[Start of section]
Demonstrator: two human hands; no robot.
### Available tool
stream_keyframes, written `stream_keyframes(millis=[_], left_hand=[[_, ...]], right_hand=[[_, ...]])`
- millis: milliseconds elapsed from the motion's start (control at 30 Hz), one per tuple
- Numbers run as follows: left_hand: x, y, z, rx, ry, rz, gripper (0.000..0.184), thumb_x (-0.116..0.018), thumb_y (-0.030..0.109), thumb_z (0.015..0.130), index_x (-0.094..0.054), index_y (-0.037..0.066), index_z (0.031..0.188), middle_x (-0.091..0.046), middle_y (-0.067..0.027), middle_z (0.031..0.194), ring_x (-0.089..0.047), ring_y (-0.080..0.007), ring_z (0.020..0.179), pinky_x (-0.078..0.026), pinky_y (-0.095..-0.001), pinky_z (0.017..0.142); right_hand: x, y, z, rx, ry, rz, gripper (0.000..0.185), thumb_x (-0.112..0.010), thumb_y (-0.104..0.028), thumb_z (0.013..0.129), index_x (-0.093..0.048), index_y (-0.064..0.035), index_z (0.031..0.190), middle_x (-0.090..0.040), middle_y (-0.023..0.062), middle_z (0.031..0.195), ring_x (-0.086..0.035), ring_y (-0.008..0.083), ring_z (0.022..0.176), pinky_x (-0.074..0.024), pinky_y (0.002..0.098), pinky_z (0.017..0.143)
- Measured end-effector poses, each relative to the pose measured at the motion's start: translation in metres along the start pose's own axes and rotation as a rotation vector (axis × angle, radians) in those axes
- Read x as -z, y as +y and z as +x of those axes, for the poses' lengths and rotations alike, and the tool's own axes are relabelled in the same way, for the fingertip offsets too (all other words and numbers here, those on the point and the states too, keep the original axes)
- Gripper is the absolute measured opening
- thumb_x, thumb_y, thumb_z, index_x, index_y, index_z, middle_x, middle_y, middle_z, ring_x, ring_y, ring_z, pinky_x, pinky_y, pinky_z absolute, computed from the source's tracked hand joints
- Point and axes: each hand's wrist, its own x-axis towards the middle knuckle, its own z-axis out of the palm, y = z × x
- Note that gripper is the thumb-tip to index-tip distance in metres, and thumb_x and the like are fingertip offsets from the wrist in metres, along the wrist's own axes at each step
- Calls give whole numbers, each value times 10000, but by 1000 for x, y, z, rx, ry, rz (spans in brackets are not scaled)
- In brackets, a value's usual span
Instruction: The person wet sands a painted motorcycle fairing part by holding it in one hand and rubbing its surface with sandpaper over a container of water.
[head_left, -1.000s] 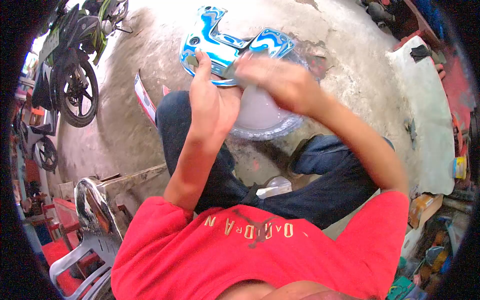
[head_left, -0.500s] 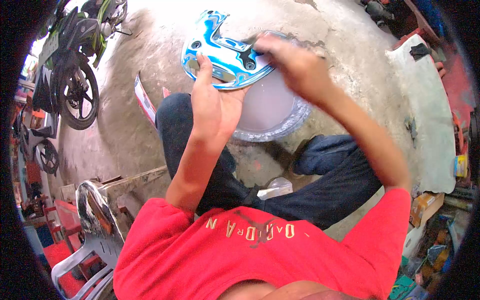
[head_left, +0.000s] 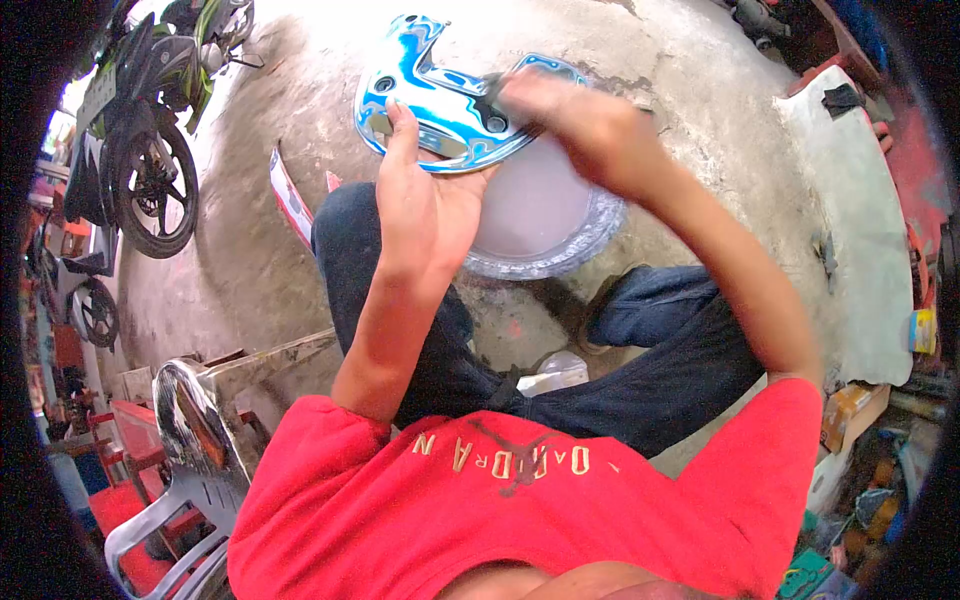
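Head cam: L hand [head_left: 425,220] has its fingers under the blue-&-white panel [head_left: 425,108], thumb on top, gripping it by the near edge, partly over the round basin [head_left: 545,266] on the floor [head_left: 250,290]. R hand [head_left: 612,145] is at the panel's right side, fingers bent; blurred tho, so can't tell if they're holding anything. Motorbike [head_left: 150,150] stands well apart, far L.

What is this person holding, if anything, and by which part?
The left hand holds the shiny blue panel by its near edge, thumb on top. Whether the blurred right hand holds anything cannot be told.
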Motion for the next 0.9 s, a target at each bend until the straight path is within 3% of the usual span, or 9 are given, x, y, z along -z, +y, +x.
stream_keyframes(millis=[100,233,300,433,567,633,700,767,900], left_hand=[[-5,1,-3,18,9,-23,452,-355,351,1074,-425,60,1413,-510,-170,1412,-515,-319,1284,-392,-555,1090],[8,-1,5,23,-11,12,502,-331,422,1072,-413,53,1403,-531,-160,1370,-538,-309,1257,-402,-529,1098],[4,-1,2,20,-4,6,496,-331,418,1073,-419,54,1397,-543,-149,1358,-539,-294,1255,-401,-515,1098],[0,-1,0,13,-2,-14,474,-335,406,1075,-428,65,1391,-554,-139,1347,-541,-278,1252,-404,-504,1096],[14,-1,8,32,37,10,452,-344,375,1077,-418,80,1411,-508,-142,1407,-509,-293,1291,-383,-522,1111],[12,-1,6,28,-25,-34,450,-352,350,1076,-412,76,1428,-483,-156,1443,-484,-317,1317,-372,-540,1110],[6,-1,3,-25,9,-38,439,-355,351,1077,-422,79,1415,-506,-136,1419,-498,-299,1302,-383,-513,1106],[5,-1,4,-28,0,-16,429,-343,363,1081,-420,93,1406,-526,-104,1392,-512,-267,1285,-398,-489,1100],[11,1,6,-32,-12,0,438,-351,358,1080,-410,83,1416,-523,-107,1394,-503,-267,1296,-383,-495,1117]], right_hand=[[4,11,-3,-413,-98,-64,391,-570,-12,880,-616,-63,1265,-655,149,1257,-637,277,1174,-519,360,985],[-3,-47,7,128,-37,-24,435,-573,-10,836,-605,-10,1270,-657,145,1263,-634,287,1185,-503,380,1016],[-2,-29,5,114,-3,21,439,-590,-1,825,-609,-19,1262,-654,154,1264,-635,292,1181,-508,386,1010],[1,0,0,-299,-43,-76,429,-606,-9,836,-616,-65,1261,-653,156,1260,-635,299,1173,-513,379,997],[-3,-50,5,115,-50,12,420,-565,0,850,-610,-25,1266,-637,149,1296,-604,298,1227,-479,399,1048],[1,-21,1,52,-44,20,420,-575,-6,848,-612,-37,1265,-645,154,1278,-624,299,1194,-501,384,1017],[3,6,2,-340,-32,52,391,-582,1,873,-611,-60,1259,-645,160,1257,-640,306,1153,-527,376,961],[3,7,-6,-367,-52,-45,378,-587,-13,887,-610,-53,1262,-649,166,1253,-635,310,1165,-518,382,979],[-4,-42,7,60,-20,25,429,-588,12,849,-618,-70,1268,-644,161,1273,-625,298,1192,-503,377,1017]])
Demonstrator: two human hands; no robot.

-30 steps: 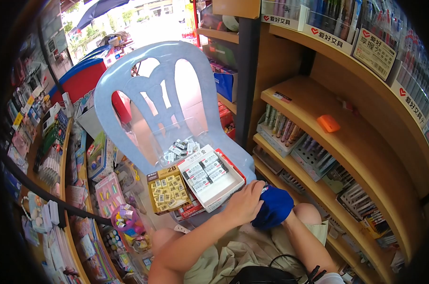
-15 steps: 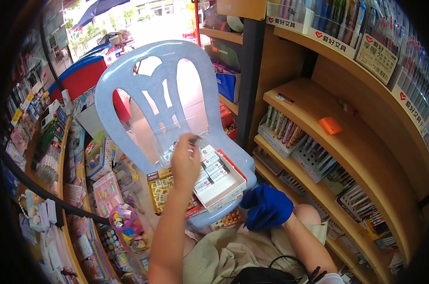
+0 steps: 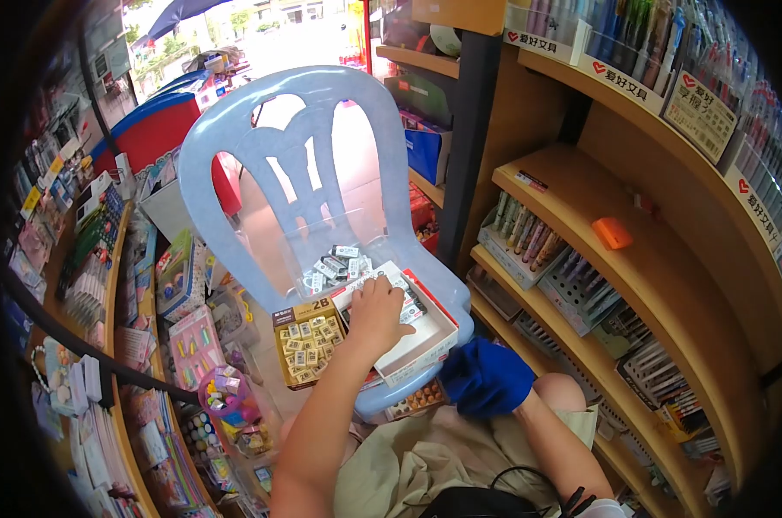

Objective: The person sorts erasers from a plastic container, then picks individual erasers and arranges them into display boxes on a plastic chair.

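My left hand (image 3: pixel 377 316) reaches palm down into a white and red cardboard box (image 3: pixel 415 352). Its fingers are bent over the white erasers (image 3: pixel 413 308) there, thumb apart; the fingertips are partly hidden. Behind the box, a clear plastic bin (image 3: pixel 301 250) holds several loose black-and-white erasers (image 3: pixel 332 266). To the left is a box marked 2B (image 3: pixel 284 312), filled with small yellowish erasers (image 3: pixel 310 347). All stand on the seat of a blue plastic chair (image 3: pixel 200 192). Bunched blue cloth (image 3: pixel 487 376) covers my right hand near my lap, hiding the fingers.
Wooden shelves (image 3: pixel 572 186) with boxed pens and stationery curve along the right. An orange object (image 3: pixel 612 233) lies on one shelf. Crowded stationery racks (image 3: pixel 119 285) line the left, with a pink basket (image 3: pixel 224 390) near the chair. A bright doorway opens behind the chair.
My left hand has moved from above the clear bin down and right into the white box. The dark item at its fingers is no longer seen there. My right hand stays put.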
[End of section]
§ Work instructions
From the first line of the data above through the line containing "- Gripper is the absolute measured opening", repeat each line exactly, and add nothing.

§ Response box
Demonstrator: two human hands; no robot.
### Available tool
stream_keyframes, written `stream_keyframes(millis=[_], left_hand=[[_, ...]], right_hand=[[_, ...]])`
- millis: milliseconds elapsed from the motion's start (control at 30 Hz), one per tuple
- Numbers run as follows: left_hand: x, y, z, rx, ry, rz, gripper (0.000..0.184), thumb_x (-0.116..0.018), thumb_y (-0.030..0.109), thumb_z (0.015..0.130), index_x (-0.094..0.054), index_y (-0.037..0.066), index_z (0.031..0.188), middle_x (-0.091..0.046), middle_y (-0.067..0.027), middle_z (0.031..0.194), ring_x (-0.089..0.047), ring_y (-0.080..0.007), ring_z (0.020..0.179), pinky_x (-0.078..0.026), pinky_y (-0.095..-0.001), pinky_z (0.017..0.142); right_hand: x, y, z, rx, ry, rz, gripper (0.000..0.185), thumb_x (-0.112..0.010), thumb_y (-0.104..0.028), thumb_z (0.013..0.129), index_x (-0.093..0.048), index_y (-0.064..0.035), index_z (0.031..0.190), middle_x (-0.090..0.040), middle_y (-0.023..0.062), middle_z (0.031..0.195), ring_x (-0.086..0.035), ring_y (-0.008..0.083), ring_z (0.022..0.176), pinky_x (-0.074..0.024), pinky_y (0.002..0.098), pinky_z (0.017..0.143)
- Measured end-effector poses, each relative to the pose measured at the motion's start: translation in metres along the start pose's own axes and rotation as a rotation vector (axis × angle, radians) in those axes
- Read x as -z, y as +y and z as +x of those axes, for the poses' lengths and rotations alike, and the tool's own axes are relabelled in the same way, for the fingertip offsets too (all other words and numbers here, those on the point and the states too, keep the original axes)
- Gripper is the absolute measured opening

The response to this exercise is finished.